The band name does not refer directly to the American state, according to Vain, who is credited with having come up with the name. Rather, it refers to the supposed original meaning of the Kansa tribe's name in their native language, which has been roughly translated as "people of the south wind," or as Vain interprets it, "warm, southern wind." The way the band describes their name, it "epitomizes a warm summer good feeling." As for the "stone" portion of the name, the band has also stated that "we're like a family; we're like a stone, solid as a rock."

Both Harwood and Davey contribute to the band's songwriting effort. During an interview at the 2018 Country Music Association of Ontario Awards, Harwood and Davey stated that they co-wrote Blaze of Nothing with input from friend Patricia Conroy while they were visiting Nashville, Tennessee.

==Music==
Kansas Stone has released several singles, and one EP, Country 101, which was released in 2016. The songs "All I Want" and "Whiskey & Wine" were both originally released as singles before later being released as part of their Country 101 EP.

===Singles===
- "Edge of Forever"
- "Cash'n out"
- "Up"
- "Next Stop Nashville"
- "Country Queen"
- "Hand in Mine"
- "Blaze of Nothing"

===Country 101 EP===
- "Country 101"
- "Whiskey & Wine"
- "All I Want"
- "Drink On"

==Live and broadcast performances==
Kansas Stone has been featured on television and on the radio. On 20 April 2016, the group appeared on the Citytv network's morning television show Breakfast Television Montreal to perform their song "Country Queen" live. On 3 May 2016, the band was featured on Rogers TV performing their song "Country 101" ahead of their debut EP release of the same name. In 2018, Kansas Stone performed original songs "Up" and "Blaze of Nothing", as well as a cover of The Cadillac Three's "White Lightning" live on SiriusXM Canada.

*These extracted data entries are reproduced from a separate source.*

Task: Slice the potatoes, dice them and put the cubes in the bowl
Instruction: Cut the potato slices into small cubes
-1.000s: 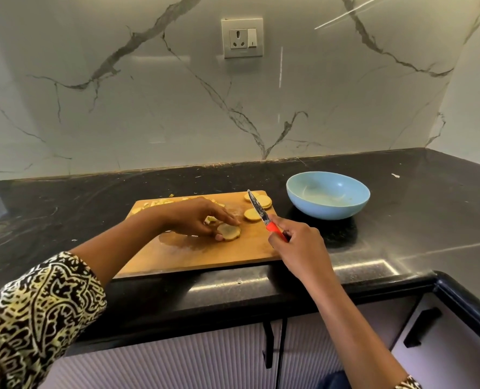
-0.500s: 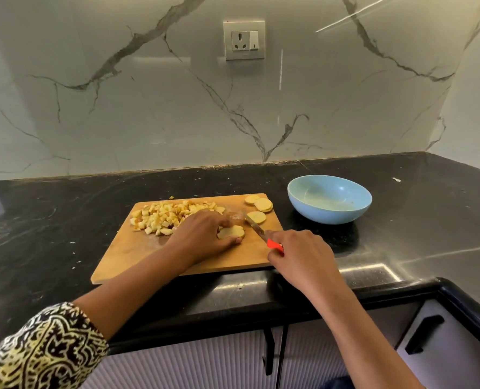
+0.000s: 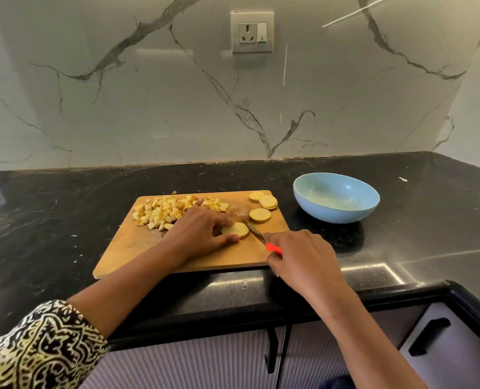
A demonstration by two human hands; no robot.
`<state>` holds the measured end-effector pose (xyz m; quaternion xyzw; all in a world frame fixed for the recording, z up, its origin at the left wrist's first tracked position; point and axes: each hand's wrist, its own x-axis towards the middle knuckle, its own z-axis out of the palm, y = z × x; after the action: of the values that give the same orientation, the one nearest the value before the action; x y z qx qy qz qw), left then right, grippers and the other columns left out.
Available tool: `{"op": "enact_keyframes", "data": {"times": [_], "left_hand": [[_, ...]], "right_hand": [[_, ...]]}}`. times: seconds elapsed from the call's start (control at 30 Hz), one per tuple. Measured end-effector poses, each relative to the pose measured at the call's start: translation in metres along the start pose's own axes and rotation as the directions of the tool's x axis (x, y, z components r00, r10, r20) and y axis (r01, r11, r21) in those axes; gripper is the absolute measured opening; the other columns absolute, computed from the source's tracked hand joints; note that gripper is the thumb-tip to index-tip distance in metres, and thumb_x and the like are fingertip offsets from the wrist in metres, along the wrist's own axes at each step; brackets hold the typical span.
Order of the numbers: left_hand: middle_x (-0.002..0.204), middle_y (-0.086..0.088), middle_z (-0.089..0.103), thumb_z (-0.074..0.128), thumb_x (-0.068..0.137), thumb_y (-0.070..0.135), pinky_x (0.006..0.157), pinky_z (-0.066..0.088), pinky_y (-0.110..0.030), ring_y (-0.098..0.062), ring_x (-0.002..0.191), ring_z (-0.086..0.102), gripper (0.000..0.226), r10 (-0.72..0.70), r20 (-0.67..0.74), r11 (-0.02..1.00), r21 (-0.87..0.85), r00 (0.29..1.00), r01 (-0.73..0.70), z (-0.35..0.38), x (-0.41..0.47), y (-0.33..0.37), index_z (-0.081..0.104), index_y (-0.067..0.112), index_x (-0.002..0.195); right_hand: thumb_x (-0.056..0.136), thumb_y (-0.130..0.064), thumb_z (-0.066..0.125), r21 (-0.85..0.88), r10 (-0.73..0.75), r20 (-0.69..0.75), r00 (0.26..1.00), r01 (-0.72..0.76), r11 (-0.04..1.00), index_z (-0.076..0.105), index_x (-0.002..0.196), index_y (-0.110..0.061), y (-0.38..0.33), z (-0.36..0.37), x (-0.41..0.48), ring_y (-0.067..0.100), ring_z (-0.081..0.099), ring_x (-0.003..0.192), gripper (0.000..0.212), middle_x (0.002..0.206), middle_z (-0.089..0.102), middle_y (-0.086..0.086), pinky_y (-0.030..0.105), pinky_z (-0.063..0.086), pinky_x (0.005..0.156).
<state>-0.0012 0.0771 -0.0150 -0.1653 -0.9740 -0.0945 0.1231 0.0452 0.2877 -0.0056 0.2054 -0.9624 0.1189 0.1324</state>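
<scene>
A wooden cutting board (image 3: 137,248) lies on the black counter. My left hand (image 3: 202,231) pinches a round potato slice (image 3: 237,229) flat on the board between fingers and thumb. My right hand (image 3: 303,256) grips a knife (image 3: 257,234) by its red handle, and the blade lies low against the right side of that slice. A pile of potato cubes (image 3: 167,210) sits at the board's back left. More round slices (image 3: 262,206) lie at the back right corner. To the right of the board stands a light blue bowl (image 3: 335,196) with no cubes in it.
The marble wall with a socket (image 3: 252,32) rises behind the counter. The counter's front edge (image 3: 233,310) runs just below the board, with cabinet doors and black handles (image 3: 428,336) under it. A few crumbs lie on the counter (image 3: 50,220) left of the board.
The knife has come down from pointing up above the board to lying against the slice. My left hand has settled onto the slice, uncovering the cube pile behind it.
</scene>
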Motion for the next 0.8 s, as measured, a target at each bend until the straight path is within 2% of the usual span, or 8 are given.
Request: {"op": "enact_keyframes", "data": {"times": [0.17,0.37,0.57,0.7,0.8], "left_hand": [[0.128,0.007,0.06,0.054,0.087,0.056,0.111,-0.003,-0.025,-0.005,0.122,0.049,0.049,-0.01,0.0,1.0,0.0,1.0,0.01,-0.001,-0.001,0.0,0.058,0.026,0.125],[0.127,0.008,0.061,0.055,0.087,0.054,0.114,0.0,-0.028,-0.004,0.119,0.051,0.047,-0.006,-0.027,1.0,-0.015,1.0,0.006,0.001,-0.002,0.001,0.061,0.023,0.123],[0.127,0.007,0.061,0.054,0.088,0.055,0.116,0.005,-0.029,-0.007,0.118,0.051,0.049,-0.016,-0.049,1.0,0.022,0.999,0.017,0.002,-0.002,0.005,0.06,0.023,0.124],[0.121,0.005,0.065,0.054,0.087,0.055,0.115,0.011,-0.028,-0.009,0.111,0.052,0.05,-0.021,-0.077,0.999,0.046,0.997,0.025,0.003,-0.002,0.008,0.061,0.022,0.124],[0.112,0.001,0.067,0.054,0.087,0.055,0.115,0.013,-0.027,-0.01,0.102,0.051,0.049,-0.034,-0.086,0.997,0.061,0.996,0.039,0.001,-0.002,0.009,0.062,0.023,0.124]], "right_hand": [[0.096,-0.03,0.046,0.011,-0.004,0.003,1.0,0.004,1.0,0.046,0.139,-0.035,-0.004,0.002,-0.002,0.016,0.062,0.096,0.043,0.112,0.067,-0.005,0.029,0.051,0.078],[0.097,-0.029,0.048,0.064,0.015,0.0,1.0,-0.015,0.998,0.046,0.139,-0.037,0.001,-0.007,-0.002,0.011,0.06,0.083,0.042,0.093,0.064,-0.008,0.026,0.051,0.072],[0.097,-0.029,0.047,0.036,-0.029,0.054,0.998,0.027,0.999,0.047,0.138,-0.038,-0.007,-0.01,-0.003,0.013,0.059,0.086,0.042,0.102,0.065,-0.006,0.028,0.05,0.071],[0.098,-0.022,0.043,-0.086,-0.035,0.054,0.998,0.039,0.996,0.052,0.132,-0.028,-0.018,0.001,0.005,0.016,0.052,0.077,0.036,0.095,0.062,-0.001,0.027,0.04,0.06],[0.1,-0.02,0.041,-0.16,-0.049,0.062,0.997,0.058,0.985,0.052,0.131,-0.022,-0.03,0.008,0.011,0.016,0.043,0.07,0.033,0.082,0.048,-0.001,0.024,0.027,0.049]]}}
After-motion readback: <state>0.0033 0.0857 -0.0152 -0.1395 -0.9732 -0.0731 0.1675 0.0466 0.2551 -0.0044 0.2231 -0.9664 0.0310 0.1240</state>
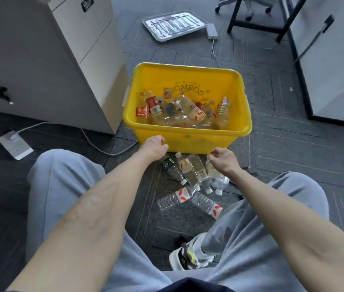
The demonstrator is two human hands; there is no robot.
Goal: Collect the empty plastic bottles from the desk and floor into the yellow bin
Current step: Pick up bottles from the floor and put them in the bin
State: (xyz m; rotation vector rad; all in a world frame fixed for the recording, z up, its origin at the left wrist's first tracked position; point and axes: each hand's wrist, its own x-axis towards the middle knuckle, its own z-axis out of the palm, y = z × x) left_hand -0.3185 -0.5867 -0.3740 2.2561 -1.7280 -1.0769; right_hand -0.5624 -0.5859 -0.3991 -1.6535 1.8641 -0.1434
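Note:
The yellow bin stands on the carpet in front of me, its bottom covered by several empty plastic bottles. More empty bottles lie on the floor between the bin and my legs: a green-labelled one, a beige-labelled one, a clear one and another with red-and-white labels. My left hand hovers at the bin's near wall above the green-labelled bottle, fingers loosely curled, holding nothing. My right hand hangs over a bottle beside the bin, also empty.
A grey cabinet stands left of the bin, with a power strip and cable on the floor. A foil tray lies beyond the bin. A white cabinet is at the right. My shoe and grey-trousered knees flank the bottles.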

In February 2016, Kansas Stone unveiled the official music video for the song "Whiskey & Wine" at The Ranch, a country bar in their hometown of Barrie. The event was hosted by CMT's Paul McGuire. During Canadian Music Week 2016, Kansas Stone performed at the Phoenix Concert Theatre in Toronto as part of their Boots & Hearts Hot Shots Showcase. In 2017, the band performed at Mavricks Music Hall in their home town of Barrie along with Blackjack Billy and Madeline.

===Festival appearances===
Kansas Stone has performed at a number of high-profile, regional music festivals.

Havelock Country Jamboree – On 18 August 2016, the band performed at the Havelock Country Jamboree music festival, where headlining artists The Band Perry, Terri Clark, Scotty McCreery, and others also performed. The band performed at the festival again in 2019 along with a number of other artists including Billy Currington, Gord Bamford, and Brett Kissel, whom Kansas Stone has collaborated with.

Indie Week Canada – In both 2016 and 2017, the band performed at the annual Indie Week Canada music festival in Toronto.

Country Wild – The band performed at Cobourg, Ontario's "Country Wild" music festival, both in 2017 and in 2019.

Trackside Music Festival – In 2018, the band performed at the Trackside Music Festival in London, Ontario, where Dierks Bentley, Dean Brody, and Emerson Drive also performed.

Kempenfest – In August 2019, the band performed at Kempenfest, where Loverboy, Jess Moskaluke, Teenage Head (band), and other artists also performed.

==Recognition==
In 2015, Kansas Stone was chosen as one of six finalists for "The Next Country Music Star Talent Search," an annual event organized in part by the Havelock Country Jamboree.

Kansas Stone's single, "Blaze of Nothing", was nominated for the "Music Video of the Year" award at the 2019 Country Music Association of Ontario (CMAO) Awards.